Police issued a pubilc health alert on Tuesday, saying one of the wounded had hepatitis B. It urged anyone who had contact with the pools of blood on the street to come in for a health check for the potentially deadly disease. Kato told police that he was mentally ill and prosecutors planned mental examinations to decide if he can be held accountable for the crime, the Yomiuri Shimbun evening paper said. A police spokesman declined comment on the report but said Kato was "responding calmly" to questioning.
"Occasionally, he's in tears," he said. Kato documented his anger in hundreds of online postings, some made by mobile telephone as he drove to Tokyo. "I don't have a single friend and I won't in the future. I'll be ignored because I'm ugly," he wrote in one message in May. "If I had a girlfriend, I wouldn't have just left my job or be addicted to my cell phone. A man with hope could never understand this," he wrote.
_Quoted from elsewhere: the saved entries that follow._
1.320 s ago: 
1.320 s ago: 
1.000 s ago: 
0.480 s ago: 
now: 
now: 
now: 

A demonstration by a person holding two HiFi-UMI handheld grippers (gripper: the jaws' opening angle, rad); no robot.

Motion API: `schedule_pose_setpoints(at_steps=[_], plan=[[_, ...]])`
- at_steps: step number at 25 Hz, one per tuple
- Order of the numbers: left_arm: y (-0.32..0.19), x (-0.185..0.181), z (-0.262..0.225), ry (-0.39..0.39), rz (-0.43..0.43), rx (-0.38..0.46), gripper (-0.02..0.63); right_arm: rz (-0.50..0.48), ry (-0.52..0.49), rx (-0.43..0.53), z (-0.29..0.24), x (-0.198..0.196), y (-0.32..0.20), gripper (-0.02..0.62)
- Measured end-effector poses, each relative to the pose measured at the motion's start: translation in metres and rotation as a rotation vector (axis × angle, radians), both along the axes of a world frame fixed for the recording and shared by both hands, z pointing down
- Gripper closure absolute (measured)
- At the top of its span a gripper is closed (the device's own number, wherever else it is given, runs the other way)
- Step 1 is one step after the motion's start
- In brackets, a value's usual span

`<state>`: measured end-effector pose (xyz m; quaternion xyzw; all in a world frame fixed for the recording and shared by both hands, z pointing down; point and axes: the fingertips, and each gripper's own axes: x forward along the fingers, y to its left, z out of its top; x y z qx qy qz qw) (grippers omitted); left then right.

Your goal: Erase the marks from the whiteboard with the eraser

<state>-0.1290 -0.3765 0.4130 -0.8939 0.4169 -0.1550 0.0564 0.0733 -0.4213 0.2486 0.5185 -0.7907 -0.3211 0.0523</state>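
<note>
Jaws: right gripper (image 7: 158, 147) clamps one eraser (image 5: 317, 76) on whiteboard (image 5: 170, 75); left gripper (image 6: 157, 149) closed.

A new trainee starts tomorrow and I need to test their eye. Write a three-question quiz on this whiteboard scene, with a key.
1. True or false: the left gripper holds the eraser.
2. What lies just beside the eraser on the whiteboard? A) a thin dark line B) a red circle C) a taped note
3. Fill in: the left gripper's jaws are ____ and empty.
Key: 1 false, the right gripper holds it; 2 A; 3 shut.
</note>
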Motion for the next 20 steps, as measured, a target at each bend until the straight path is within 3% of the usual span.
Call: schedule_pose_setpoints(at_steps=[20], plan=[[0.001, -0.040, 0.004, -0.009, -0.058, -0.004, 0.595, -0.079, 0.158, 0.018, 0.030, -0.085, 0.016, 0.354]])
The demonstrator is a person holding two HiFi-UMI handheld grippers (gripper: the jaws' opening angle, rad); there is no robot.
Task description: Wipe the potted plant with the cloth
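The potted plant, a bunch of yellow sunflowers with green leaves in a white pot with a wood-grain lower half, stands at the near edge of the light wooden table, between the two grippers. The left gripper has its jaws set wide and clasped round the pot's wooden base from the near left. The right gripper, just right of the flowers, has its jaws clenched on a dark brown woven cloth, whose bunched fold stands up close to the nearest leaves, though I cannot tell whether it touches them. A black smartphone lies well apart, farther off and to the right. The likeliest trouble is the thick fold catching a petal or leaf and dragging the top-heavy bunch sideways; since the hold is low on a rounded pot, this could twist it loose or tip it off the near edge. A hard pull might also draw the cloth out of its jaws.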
"I'm lower than trash because at least the trash gets recycled," he also wrote. The Japanese cabinet discussed whether authorities could have done more considering the warning signs on the Internet, chief government spokesman Nobutaka Machimura said.
"There were various opinions but we haven't found a good answer yet," Machimura said. "It's not such a simple case." In the course of a few years, Kato went from studying at a top high school to struggling to hold on to his job at a small-town auto parts factory.
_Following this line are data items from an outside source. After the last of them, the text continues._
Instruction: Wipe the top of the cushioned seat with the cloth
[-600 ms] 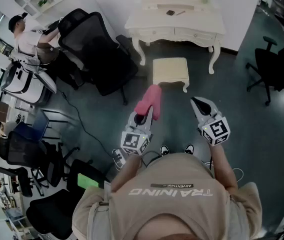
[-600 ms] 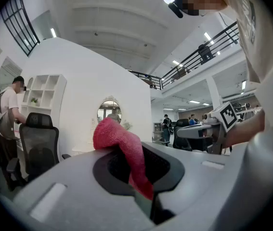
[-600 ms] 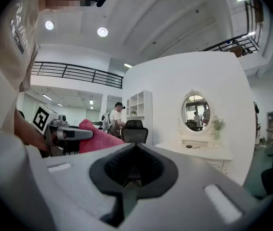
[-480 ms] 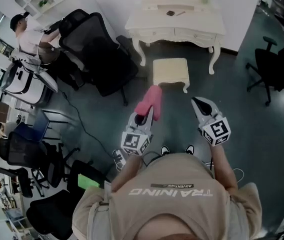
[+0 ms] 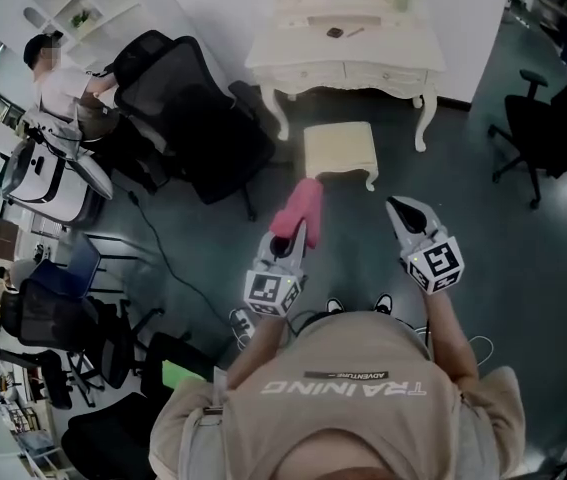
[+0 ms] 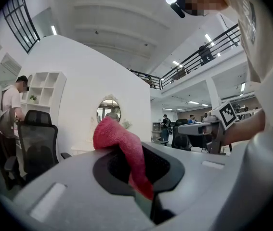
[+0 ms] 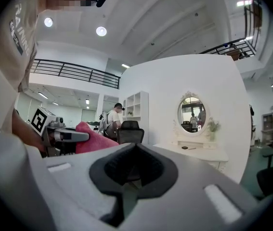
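**Office floor, stool ahead: cloth in left gripper, off the seat**

Dark grey-green floor (image 5: 523, 248), white wall behind. Cream carved dressing table (image 5: 343, 53) stands against the wall. The square cream cushioned seat (image 5: 339, 146) sits on the floor just beyond the table's front edge, near its middle.

- Left gripper (image 5: 296, 230): jaws clamped on the pink fuzzy cloth (image 5: 299, 206). The cloth bunches up past the tips, held in the air short of the seat, not touching it.
- Right gripper (image 5: 395, 206): jaws pressed together, nothing between them, beside the left one.
- Writing: "TRAINING" on the back of the person's beige shirt (image 5: 343, 408), upside down in the head view. A smaller line above it is too small to read. Each gripper's cube shows black-and-white square markers.
- Hard to tell: a small dark object on the tabletop, unidentifiable. The shirt covers the person's legs, and only the shoe toes show.
- Only the gripper views show the oval mirror (image 7: 193, 113) in full, ceiling lights and balcony railing. Neither shows the seat.
- Black mesh office chair (image 5: 198, 113) stands left of the table.
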`<state>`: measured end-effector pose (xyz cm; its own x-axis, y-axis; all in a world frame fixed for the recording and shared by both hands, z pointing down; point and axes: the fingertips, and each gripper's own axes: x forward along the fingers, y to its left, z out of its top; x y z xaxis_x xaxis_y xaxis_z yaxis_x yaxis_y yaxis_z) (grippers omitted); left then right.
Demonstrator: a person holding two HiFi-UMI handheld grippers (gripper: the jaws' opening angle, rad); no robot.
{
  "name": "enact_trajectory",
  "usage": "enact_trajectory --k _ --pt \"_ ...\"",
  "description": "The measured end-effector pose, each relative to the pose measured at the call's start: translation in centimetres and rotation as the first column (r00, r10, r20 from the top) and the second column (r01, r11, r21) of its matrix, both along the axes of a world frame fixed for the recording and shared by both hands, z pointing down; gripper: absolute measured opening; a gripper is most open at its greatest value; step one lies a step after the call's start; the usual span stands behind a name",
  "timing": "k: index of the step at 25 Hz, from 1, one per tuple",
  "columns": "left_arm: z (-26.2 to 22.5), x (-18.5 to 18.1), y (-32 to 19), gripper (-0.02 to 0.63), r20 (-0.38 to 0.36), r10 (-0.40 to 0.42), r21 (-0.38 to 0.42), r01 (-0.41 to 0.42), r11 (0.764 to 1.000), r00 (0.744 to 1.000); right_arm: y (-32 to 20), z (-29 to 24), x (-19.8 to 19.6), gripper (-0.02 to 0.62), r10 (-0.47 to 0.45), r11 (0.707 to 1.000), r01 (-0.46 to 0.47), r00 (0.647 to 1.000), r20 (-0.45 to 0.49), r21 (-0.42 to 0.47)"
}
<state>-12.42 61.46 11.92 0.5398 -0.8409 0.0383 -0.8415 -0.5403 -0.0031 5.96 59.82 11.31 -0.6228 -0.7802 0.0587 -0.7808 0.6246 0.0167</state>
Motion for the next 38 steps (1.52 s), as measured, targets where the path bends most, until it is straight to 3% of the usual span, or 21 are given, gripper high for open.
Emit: enact_trajectory --k 13,19,28,38 --pt "2.0 -4.8 -3.6 0.031 -0.033 0.016 -0.019 -0.017 1.000 0.999 -2.7 1.8 -2.7 0.003 0.091 0.995 -0.091 0.996 -0.022 -0.036" --pt "3.1 -7.2 -5.4 0.032 0.005 0.025 0.005 -0.025 1.000 1.000 -3.6 2.4 -6.4 0.005 0.087 0.995 -0.088 0.996 -0.032 -0.035" --pt "5.3 -5.7 -9.8 0.032 -0.029 0.016 -0.082 -0.018 0.996 0.999 -8.6 4.2 -6.1 0.004 0.039 0.996 -0.041 0.999 -0.037 -0.077" --pt "3.2 0.5 -18.5 0.032 0.013 -0.043 -0.088 0.044 0.995 0.999 -18.2 4.8 1.0 0.004 -0.006 0.996 0.010 0.999 0.039 -0.086"
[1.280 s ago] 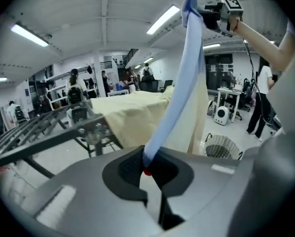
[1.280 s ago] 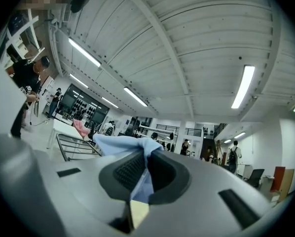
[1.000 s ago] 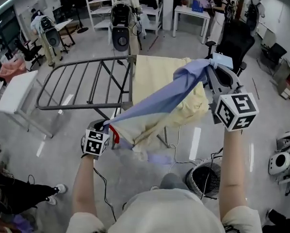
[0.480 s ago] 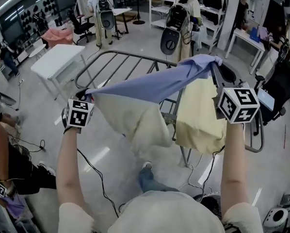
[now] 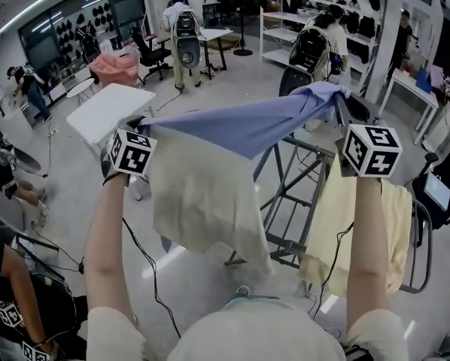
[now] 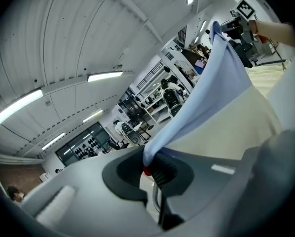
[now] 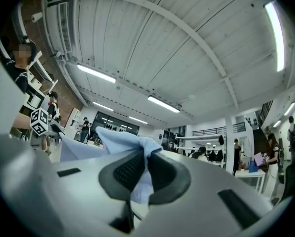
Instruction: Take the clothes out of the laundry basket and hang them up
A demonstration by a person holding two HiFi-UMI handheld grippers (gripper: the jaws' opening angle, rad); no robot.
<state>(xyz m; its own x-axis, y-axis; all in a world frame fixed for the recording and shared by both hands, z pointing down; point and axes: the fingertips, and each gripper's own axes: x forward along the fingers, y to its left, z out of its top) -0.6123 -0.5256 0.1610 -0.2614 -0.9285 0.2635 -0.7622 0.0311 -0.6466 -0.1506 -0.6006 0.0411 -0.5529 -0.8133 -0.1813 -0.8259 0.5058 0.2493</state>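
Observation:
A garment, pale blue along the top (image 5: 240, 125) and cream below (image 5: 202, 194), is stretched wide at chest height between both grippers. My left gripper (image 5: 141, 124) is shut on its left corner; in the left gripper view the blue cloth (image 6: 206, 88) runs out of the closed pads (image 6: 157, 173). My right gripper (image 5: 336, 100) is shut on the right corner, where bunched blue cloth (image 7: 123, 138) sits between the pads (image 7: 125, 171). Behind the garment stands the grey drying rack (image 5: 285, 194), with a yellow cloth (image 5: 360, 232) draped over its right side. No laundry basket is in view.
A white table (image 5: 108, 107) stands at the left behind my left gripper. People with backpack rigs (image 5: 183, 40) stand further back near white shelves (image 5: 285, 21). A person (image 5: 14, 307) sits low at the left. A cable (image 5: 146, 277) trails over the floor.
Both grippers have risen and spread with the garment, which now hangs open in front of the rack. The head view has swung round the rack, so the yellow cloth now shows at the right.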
"He was an excellent student who was making efforts in studying and sports," a woman whose daughter was his classmate in elementary and middle schools told the Tokyo Shimbun. "His mother was eager about education and he seemed to be trying to live up to her expectations," she said. He was a leader in the classroom and of a tennis club in middle school, reports said. But he also started to act violently at home as he entered Aomori prefecture's top high school.
Entering the prestigious school as an elite, his class rank slipped to around 300 among the 360 students as he rubbed shoulders with the region's brightest children, a classmate told the Asahi television network. "He wasn't outstanding at all in his studies or extracurricular activities. He was really a mediocre student," a high school teacher told the Fuji network. A neighbour said she heard that Kato and his younger brother would beat up their own mother.
"It's so painful having dinner with him," another acquaintance quoted the mother as saying, according to the Sports Hochi tabloid. "I'm scared." He failed university entrance examinations and eventually trained to become an auto mechanic, newspapers said. A temping agency dispatched him in November to the auto parts factory in central Shizuoka prefecture, but he was reportedly on the verge of losing his job.